Nomination processes involve developing an extensive list of ‘nominators’ who are best placed to identify early-career applicants in the specific artform or discipline an opportunity is targeting. We have used it recently for selecting artists for major commissioning opportunities such as Jerwood Survey (2018-19) and Survey II (2020-22) and Jerwood Collaborate! (2019), as well as three rounds of our celebrated Jerwood Compton Poetry Fellowships (JCPF) (2017 – ).
The strengths of the nomination process lie in the list of nominators. In our experience, if you have identified the right nominators this approach can reach new applicants and generate exceptional applications in a more targeted way.
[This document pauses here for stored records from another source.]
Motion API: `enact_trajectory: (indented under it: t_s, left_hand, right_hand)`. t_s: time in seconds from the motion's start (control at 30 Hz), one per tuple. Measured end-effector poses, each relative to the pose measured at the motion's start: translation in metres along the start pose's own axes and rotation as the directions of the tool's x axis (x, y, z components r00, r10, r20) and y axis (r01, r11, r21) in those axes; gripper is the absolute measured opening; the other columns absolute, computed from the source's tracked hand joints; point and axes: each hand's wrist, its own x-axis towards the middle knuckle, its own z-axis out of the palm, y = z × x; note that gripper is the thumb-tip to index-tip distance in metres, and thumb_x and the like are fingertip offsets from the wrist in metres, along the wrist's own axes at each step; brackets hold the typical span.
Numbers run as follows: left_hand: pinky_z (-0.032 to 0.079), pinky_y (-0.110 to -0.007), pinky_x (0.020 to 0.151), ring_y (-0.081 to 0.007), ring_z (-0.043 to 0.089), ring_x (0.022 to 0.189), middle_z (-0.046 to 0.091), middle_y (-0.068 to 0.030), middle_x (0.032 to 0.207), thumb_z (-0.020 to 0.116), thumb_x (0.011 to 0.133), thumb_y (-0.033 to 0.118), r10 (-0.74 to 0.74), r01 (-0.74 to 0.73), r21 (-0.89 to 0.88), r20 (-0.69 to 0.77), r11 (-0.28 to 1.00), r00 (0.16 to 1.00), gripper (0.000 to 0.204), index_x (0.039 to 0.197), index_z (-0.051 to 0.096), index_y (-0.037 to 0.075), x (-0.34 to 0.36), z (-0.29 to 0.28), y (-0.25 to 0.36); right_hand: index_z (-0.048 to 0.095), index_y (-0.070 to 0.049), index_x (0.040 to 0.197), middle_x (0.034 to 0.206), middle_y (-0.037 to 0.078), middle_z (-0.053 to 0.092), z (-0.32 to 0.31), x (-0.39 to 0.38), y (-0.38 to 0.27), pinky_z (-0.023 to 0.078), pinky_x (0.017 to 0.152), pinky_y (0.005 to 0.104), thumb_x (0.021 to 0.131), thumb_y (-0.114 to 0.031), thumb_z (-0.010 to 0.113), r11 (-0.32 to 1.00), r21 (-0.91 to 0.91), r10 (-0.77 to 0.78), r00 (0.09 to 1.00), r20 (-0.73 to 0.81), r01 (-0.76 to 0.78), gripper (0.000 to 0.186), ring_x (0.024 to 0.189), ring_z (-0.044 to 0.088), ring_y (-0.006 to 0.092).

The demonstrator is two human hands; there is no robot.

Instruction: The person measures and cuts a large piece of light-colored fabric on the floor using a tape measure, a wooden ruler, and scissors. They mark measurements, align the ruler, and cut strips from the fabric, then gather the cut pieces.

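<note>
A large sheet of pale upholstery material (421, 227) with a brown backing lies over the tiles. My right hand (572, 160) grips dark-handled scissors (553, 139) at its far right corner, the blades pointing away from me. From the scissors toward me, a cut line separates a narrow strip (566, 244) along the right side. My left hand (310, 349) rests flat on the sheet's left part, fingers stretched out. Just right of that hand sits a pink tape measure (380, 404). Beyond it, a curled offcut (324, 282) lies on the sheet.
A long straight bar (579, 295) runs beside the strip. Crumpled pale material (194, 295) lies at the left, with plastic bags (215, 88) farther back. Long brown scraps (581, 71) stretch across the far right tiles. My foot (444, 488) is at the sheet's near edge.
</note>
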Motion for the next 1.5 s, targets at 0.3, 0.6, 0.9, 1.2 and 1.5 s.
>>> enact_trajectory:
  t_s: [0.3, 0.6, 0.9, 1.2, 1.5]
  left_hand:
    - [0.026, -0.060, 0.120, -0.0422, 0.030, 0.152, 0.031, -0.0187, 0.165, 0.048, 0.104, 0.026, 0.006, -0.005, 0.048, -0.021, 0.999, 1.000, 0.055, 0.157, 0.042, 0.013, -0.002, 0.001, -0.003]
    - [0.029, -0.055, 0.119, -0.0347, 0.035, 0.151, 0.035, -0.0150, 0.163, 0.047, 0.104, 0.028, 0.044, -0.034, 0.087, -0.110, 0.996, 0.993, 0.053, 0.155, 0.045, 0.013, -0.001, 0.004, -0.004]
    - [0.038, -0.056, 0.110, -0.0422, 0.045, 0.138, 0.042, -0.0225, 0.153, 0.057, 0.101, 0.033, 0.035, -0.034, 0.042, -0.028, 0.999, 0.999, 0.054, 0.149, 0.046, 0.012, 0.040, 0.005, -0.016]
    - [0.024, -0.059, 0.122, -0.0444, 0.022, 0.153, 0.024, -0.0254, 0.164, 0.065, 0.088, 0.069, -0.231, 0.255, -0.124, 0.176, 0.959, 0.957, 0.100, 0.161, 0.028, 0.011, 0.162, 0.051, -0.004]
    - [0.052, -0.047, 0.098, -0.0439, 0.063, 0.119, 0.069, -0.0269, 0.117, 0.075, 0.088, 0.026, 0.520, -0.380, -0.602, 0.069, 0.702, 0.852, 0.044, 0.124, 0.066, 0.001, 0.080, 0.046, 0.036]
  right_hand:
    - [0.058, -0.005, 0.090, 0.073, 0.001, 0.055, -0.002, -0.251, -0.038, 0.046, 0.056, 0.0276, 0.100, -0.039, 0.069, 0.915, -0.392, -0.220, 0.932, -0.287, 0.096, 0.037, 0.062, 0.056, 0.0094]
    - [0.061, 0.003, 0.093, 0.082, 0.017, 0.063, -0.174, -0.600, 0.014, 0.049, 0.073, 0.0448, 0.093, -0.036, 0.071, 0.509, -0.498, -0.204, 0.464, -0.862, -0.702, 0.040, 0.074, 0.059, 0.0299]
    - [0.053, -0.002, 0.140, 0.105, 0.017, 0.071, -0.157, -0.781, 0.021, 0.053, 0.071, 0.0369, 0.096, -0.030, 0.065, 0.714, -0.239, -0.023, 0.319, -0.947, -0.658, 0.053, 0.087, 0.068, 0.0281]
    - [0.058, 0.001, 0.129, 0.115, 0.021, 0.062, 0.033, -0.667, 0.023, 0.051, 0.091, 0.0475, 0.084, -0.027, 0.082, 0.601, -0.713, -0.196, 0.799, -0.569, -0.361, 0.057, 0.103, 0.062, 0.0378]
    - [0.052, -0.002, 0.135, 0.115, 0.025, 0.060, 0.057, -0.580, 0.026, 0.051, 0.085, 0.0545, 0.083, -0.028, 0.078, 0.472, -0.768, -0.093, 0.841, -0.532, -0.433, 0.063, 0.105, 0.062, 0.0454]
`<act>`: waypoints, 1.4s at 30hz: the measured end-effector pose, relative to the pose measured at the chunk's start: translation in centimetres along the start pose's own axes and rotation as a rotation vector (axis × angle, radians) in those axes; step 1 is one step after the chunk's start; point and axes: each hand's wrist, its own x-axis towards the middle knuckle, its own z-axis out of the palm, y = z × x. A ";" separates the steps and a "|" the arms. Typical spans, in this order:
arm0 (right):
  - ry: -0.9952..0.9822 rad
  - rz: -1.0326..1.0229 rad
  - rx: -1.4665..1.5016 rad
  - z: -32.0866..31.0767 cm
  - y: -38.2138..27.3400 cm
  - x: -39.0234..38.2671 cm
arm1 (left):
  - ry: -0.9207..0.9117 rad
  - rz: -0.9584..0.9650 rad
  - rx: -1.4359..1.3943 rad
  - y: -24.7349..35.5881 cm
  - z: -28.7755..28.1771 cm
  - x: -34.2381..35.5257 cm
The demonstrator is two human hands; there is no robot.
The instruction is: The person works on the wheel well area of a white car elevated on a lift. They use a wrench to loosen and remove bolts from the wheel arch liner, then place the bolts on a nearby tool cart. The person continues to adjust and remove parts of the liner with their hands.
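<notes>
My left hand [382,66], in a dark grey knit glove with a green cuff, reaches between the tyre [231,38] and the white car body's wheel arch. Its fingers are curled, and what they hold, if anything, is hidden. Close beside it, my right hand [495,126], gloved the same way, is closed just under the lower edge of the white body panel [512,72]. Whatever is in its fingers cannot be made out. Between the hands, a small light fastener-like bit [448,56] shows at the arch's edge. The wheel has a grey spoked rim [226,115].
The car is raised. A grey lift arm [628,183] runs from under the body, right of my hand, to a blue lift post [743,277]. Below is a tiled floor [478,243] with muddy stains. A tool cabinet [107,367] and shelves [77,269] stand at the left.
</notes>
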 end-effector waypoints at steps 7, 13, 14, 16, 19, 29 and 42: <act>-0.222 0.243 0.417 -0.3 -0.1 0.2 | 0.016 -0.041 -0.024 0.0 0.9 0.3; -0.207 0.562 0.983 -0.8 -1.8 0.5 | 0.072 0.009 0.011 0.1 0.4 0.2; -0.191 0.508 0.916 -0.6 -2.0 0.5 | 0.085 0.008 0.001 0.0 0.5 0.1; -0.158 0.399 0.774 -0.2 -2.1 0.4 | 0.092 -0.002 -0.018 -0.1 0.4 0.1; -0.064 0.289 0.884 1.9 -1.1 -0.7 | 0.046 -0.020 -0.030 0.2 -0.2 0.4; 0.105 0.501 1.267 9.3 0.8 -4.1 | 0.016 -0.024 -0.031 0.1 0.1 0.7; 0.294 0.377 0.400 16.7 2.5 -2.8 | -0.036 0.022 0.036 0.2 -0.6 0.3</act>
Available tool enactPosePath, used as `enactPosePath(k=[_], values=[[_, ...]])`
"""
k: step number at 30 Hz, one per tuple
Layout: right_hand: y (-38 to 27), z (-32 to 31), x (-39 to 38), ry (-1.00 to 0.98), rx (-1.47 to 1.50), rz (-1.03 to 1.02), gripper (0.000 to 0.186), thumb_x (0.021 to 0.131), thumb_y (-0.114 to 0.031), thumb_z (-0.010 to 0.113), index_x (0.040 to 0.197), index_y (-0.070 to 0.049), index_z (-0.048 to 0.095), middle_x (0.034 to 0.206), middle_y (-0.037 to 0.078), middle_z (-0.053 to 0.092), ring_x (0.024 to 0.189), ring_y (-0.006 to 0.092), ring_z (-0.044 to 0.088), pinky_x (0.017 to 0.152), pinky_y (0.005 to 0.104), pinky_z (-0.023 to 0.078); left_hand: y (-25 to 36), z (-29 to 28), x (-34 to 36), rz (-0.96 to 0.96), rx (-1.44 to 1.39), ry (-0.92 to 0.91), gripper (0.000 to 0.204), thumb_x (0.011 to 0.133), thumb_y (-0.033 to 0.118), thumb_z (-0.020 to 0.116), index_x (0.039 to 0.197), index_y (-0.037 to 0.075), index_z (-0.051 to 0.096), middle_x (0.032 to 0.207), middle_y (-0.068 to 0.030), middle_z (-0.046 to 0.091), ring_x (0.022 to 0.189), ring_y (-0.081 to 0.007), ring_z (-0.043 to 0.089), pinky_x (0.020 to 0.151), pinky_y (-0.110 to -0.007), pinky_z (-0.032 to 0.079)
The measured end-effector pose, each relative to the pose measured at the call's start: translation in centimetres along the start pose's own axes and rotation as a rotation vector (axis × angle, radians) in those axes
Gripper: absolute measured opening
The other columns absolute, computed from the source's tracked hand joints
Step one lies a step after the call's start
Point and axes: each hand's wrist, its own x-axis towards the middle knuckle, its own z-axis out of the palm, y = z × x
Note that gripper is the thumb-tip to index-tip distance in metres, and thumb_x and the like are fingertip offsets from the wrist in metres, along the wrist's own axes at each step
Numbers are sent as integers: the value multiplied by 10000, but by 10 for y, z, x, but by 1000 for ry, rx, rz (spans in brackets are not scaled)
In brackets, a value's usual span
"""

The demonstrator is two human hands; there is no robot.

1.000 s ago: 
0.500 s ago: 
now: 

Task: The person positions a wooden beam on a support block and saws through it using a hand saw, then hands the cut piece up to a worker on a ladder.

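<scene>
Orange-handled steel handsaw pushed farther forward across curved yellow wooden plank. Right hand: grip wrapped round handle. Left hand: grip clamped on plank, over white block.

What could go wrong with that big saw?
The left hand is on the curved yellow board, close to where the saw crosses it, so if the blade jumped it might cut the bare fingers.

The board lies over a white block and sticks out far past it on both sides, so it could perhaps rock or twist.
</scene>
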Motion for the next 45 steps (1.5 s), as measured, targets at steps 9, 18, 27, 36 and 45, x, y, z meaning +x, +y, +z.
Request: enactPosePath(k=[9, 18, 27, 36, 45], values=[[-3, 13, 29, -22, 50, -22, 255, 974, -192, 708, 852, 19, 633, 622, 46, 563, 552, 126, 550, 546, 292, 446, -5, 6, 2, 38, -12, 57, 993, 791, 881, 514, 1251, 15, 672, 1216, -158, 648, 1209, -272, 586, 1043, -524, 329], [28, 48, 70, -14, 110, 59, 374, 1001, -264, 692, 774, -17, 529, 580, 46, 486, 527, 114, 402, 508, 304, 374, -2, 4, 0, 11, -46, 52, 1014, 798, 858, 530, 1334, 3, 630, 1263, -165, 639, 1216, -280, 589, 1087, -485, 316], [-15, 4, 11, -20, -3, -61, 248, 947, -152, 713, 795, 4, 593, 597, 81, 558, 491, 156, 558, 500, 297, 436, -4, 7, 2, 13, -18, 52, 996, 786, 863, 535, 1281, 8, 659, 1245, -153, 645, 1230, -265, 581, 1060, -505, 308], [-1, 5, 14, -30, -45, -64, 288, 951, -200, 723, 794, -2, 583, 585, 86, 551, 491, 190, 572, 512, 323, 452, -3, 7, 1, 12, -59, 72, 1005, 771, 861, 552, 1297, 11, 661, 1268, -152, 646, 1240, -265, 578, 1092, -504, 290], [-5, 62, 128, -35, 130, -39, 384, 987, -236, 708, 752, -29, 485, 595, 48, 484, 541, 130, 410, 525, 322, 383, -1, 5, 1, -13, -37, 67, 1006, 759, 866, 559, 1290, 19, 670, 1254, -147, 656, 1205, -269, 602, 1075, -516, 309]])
For this reason, we spend significant time developing nominator lists for opportunities, thinking carefully about the geographic spread and the diversity of nominators, and including key people with insights and access to individuals/networks outside of the ‘usual suspects’. We have also learned to brief nominators with clarity and care on what is being asked, particularly where there is guidance on areas of under-representation that the opportunity seeks to address.
One of the many benefits of working with nominators is that it establishes a community of support around an opportunity – people who are pre-disposed to be favourable toward the goals of the programme and invested in its outcomes. This has certainly been true of the Jerwood Compton Poetry Fellowships where, as a new significant award within poetry, we managed to establish its values and purpose quickly by working with a large group of nominators who for personal, professional or altruistic reasons wanted to see it succeed. Another huge positive is the confidence that a nomination can give to an individual; to know that their work is being seen and advocated for is normally well received.
There are also drawbacks to working with a nomination process:
- It can be time consuming developing the nominator list and communicating with them.
- The response rate can be low, which means there is a risk that the nominations received do not reflect the diversity of the nominator list. (For the last edition of JCPF 38% of 181 nominators submitted names, for JCA it was 47% of 185 nominators)
- It is a closed process, meaning there will inevitably be many individuals who would fit the opportunity that do not have a chance to make an application.
- Many opportunities carry eligibility requirements, and it can be difficult to put nominators in the position of guessing an individual’s eligibility or interest in the opportunity. This can lead to a lot of assumptions, biases and second guessing.
- It can be more frustrating for applicants who are unsuccessful, as they may not have decided to spend time on an application if they hadn’t been nominated.
In summarising the two approaches it is important to add that there remain many further institutional barriers, administrative processes and biases that are built into both, and the interplay with the individual psychology of applicants is multifaceted.